The problem starts with 'the ghost' himself--the ghostwriter whose name we are never told(sometimes in situations where such an omission just beggars belief), who is shadowy though it's his narrative voice we're hearing, and whose character is never really built up(bar a on-off cartoon-character girlfriend called Kate), so inevitably in the reader's mind he becomes conflated with the author himself. I suppose he might be intended to be a quasi-mythological figure, the accusing 'ghost at the feast' type, like Banquo's ghost accusing Macbeth of murder or something. For Macbeth here read Adam Lang, the recently-retired British PM whose memoirs the ghost is meant to be writing, and who bears more than a passing ressemblance to Tony Blair, that is Blair in the fevered imaginations of Blair-haters who characterise him as an American stooge, a combination of dictator and poodle.

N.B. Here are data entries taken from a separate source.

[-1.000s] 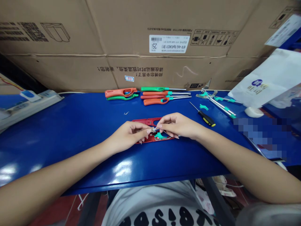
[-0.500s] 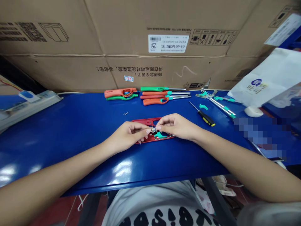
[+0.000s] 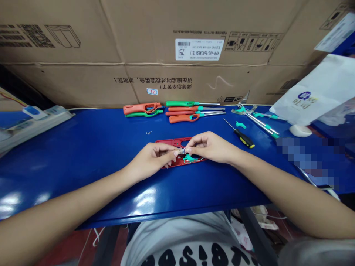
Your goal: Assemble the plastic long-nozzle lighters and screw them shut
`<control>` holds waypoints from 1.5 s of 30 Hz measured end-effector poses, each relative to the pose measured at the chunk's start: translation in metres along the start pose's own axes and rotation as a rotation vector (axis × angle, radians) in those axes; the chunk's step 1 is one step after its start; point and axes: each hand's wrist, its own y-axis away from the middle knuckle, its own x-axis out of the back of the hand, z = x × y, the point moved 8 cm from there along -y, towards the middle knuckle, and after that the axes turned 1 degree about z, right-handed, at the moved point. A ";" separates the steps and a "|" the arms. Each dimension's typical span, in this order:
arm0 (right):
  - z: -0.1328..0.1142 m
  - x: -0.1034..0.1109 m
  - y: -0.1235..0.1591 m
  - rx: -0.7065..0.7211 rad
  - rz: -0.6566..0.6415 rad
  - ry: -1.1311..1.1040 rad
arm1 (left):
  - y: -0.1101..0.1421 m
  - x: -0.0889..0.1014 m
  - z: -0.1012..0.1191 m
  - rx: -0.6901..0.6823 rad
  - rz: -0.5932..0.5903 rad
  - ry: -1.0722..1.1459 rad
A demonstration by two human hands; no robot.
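My left hand (image 3: 149,160) and my right hand (image 3: 213,147) meet over an opened red lighter casing (image 3: 173,142). Between the fingertips of both is a small silvery part (image 3: 181,150), with a bluish-white bit at its right end. My left thumb and forefinger pinch its left side; my right ones pinch the right side. Its exact kind is too small to make out. Below, a teal trigger (image 3: 190,158) and a thin wire lie in the near half of the casing. My fingers hide part of both red halves.
Orange and green lighters (image 3: 183,117) lie along the cardboard box (image 3: 155,44). Tiny screws (image 3: 149,132) rest on the blue table (image 3: 111,147). On the right are a screwdriver (image 3: 243,138), metal tubes with teal pieces (image 3: 262,125) and a white bag (image 3: 313,92). A power strip (image 3: 52,118) stands left.
Both hands keep their pinch on the small silvery part, with only slight finger movement. The view has shifted a little. Things on the table stay as they were.
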 end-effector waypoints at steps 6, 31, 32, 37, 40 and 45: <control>-0.020 0.008 0.008 0.134 -0.022 0.248 | 0.002 0.000 0.008 -0.020 -0.005 -0.044; -0.027 0.031 0.026 0.274 -0.207 0.899 | 0.007 0.001 0.027 -0.350 -0.042 -0.555; -0.027 0.030 0.026 0.274 -0.206 0.907 | 0.006 0.001 0.026 -0.342 -0.042 -0.544; -0.026 0.024 0.028 0.221 -0.229 0.938 | 0.004 0.001 0.022 -0.303 -0.054 -0.464; -0.027 0.024 0.030 0.199 -0.233 0.939 | 0.003 0.002 0.020 -0.279 -0.076 -0.445; -0.026 0.025 0.030 0.170 -0.265 0.863 | 0.001 0.007 0.021 -0.252 -0.086 -0.405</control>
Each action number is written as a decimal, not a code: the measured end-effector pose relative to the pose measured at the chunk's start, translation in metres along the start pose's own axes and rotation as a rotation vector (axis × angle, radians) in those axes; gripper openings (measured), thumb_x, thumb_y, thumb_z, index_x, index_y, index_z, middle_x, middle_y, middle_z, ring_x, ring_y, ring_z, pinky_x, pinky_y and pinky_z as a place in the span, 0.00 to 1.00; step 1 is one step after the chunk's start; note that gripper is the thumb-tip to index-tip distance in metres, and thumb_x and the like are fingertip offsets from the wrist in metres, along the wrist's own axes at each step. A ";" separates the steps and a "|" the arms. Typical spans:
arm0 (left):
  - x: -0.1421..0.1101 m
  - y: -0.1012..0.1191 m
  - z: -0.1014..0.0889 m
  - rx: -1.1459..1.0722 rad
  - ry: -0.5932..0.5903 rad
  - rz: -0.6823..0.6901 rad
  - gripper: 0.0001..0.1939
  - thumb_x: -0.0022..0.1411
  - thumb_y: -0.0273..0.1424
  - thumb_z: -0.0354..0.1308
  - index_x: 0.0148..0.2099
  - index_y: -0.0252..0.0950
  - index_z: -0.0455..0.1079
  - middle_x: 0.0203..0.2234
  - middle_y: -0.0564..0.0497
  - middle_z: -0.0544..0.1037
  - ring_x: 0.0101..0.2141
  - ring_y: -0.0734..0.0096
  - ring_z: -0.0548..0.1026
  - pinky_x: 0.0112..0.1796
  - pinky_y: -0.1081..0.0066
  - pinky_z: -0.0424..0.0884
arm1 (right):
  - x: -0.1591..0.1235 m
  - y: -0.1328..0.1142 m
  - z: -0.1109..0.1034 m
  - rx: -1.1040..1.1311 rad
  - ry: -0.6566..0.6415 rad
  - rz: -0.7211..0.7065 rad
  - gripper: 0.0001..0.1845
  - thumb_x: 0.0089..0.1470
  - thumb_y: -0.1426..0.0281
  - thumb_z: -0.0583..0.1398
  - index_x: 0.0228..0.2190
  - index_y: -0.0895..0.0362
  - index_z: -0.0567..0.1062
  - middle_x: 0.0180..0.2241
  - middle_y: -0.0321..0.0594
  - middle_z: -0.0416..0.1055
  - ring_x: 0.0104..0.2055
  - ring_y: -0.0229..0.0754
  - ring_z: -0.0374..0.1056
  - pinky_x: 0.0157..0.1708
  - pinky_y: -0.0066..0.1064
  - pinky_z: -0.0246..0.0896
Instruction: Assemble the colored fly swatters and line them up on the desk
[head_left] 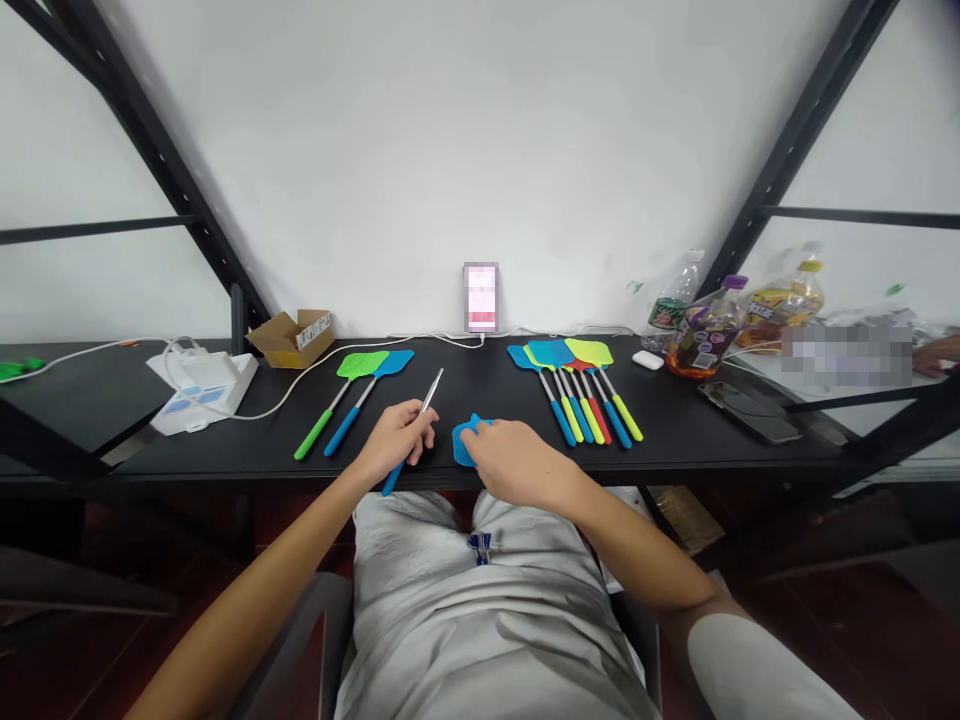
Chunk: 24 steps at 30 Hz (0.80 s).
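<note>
My left hand [401, 438] is closed around a fly swatter handle [393, 478], a blue grip with a silver rod that points up and away. No paddle sits on the rod's far end. Just to the right, my right hand [517, 458] has its fingers on a blue fly swatter head [463, 446] at the table's front part; my fingers hide some of it. On the left lie a green fly swatter [330, 410] and a blue fly swatter [364, 402]. Several more swatters [577, 395] in blue, yellow and red lie fanned out on the right.
An upright phone [481, 300] leans on the wall, its white cable running left. An opened cardboard box [289, 345] and white adapters [210, 375] stand left. Drink bottles [709, 330], a white earphone case [647, 360] and a dark phone [750, 412] are right. A person's hand [937, 355] shows far right.
</note>
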<state>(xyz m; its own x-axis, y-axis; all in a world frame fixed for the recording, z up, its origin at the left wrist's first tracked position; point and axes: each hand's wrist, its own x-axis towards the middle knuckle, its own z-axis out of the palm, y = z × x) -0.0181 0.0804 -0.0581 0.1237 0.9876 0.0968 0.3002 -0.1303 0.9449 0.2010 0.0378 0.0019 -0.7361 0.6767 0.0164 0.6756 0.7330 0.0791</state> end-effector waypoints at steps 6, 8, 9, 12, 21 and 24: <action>-0.005 0.008 -0.002 0.065 -0.132 0.042 0.16 0.66 0.43 0.56 0.38 0.34 0.69 0.19 0.58 0.71 0.11 0.84 0.62 0.16 0.80 0.53 | -0.008 0.053 -0.012 0.300 0.198 -0.051 0.10 0.67 0.67 0.49 0.40 0.56 0.69 0.28 0.41 0.72 0.30 0.43 0.66 0.29 0.31 0.49; -0.007 0.010 -0.003 0.078 -0.155 0.055 0.16 0.66 0.43 0.56 0.38 0.33 0.70 0.19 0.58 0.71 0.12 0.84 0.62 0.16 0.80 0.53 | -0.005 0.074 -0.011 0.436 0.230 -0.054 0.11 0.68 0.64 0.49 0.37 0.56 0.68 0.25 0.37 0.68 0.25 0.39 0.62 0.28 0.30 0.48; -0.007 0.011 -0.004 0.082 -0.165 0.058 0.16 0.66 0.43 0.57 0.38 0.33 0.70 0.19 0.58 0.70 0.12 0.84 0.61 0.16 0.80 0.53 | -0.003 0.083 -0.009 0.457 0.301 0.011 0.10 0.67 0.65 0.49 0.37 0.56 0.67 0.24 0.35 0.66 0.24 0.39 0.59 0.27 0.31 0.46; -0.008 0.011 -0.005 0.092 -0.197 0.059 0.16 0.66 0.43 0.57 0.39 0.33 0.71 0.18 0.58 0.68 0.12 0.84 0.61 0.16 0.79 0.53 | 0.008 0.107 0.002 0.476 0.466 0.165 0.09 0.66 0.67 0.50 0.38 0.56 0.68 0.23 0.35 0.64 0.24 0.40 0.58 0.27 0.32 0.45; -0.008 0.008 -0.006 0.149 -0.226 0.045 0.18 0.65 0.45 0.58 0.42 0.33 0.74 0.18 0.59 0.66 0.13 0.83 0.61 0.16 0.79 0.53 | 0.035 0.139 0.034 0.765 0.843 0.241 0.13 0.64 0.61 0.51 0.39 0.54 0.71 0.31 0.40 0.70 0.33 0.46 0.65 0.36 0.37 0.61; -0.007 0.007 -0.007 0.163 -0.234 0.049 0.19 0.65 0.45 0.58 0.42 0.33 0.75 0.18 0.58 0.66 0.13 0.83 0.61 0.16 0.80 0.53 | 0.037 0.139 0.037 0.840 0.849 0.222 0.14 0.63 0.59 0.52 0.39 0.54 0.72 0.32 0.41 0.71 0.36 0.47 0.67 0.39 0.40 0.64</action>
<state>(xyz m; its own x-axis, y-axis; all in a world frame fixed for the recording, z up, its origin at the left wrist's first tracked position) -0.0230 0.0731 -0.0502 0.3509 0.9352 0.0487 0.4343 -0.2086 0.8763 0.2692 0.1678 -0.0233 -0.1812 0.7635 0.6199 0.3751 0.6363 -0.6741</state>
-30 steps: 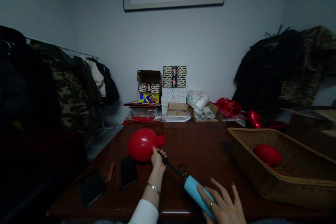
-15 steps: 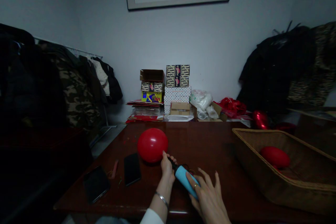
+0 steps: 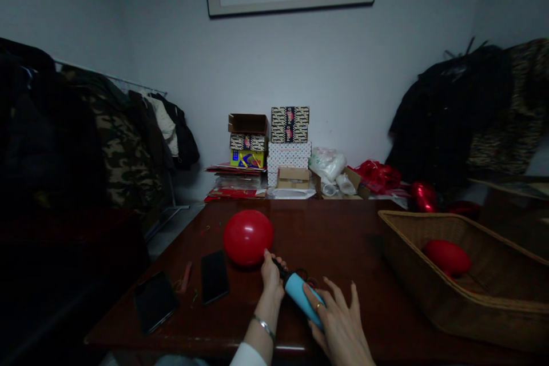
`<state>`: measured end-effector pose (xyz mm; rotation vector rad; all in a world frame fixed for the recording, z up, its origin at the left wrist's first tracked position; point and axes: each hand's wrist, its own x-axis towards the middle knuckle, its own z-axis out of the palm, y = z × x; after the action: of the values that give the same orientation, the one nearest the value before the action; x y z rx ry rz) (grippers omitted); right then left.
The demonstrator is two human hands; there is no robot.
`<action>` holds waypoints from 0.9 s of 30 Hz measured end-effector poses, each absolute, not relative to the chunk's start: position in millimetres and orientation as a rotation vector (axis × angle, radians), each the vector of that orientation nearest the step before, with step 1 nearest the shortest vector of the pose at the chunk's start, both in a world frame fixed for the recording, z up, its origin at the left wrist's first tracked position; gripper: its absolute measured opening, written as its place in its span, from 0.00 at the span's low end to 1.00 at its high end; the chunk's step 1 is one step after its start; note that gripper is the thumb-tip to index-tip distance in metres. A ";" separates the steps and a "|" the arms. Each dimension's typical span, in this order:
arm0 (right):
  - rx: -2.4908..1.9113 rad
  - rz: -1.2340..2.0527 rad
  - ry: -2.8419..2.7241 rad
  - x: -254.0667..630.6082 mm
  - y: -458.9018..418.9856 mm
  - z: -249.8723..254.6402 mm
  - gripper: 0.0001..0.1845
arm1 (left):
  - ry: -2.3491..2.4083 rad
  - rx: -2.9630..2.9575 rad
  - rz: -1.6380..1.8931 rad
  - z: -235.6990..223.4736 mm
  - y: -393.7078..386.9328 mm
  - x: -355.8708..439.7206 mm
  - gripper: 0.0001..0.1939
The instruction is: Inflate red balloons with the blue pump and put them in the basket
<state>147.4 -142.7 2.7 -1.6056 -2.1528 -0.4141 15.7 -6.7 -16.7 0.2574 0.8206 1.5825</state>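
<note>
A round red balloon (image 3: 247, 237) rests on the dark wooden table (image 3: 334, 240), fully swollen. My left hand (image 3: 271, 272) is closed around the balloon's neck and the black nozzle of a light blue hand pump (image 3: 302, 298). My right hand (image 3: 338, 323) grips the pump's blue barrel from below, with the fingers partly spread over it. The pump's rod is pushed in, so the barrel sits close to my left hand.
Two dark phones (image 3: 213, 276) (image 3: 155, 300) lie left of the balloon. A wicker basket (image 3: 433, 291) at right holds another red balloon (image 3: 446, 257). Stacked boxes (image 3: 287, 143), bags and red items line the far edge. Hanging coats (image 3: 107, 148) flank both sides.
My right hand has pushed the blue barrel forward toward my left hand, closing the pump. The balloon has swollen rounder and its loose tip has filled out.
</note>
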 end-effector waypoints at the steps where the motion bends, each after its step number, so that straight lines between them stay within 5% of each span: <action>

That leads us to the next problem--the plot of the novel revolves around several revelations which you can see coming a mile off, given the huge red markers along the way: even the final, ridiculous twist. Then we're told again and again how the baddies are so good at surveillance, how they know everything that goes on, how ruthless they are, yet our ghost writer manages to get away from them with great ease, and they seem unable to stop him contacting the other side. Plus, the central clue to the final twist, contained in a rather schoolboy code, should have been cracked by the baddies yonks ago, given their skill with such things, and yet it isn't. Even by the standards of inept B grade conspiracy films, this is really stretching the reader's credulity. There's a sense of haste, too, of perfunctory sticking in of incidents, and no real confrontation with danger, that makes the action seem flat. Then the conspiracy theory at the heart of the plot is so ludricrous that at every turn you expect the author to undermine it, to say, ha ha, only joking! But no, it's not undermined at all, the whole way, even right to the end. The thing is meant to be taken seriously!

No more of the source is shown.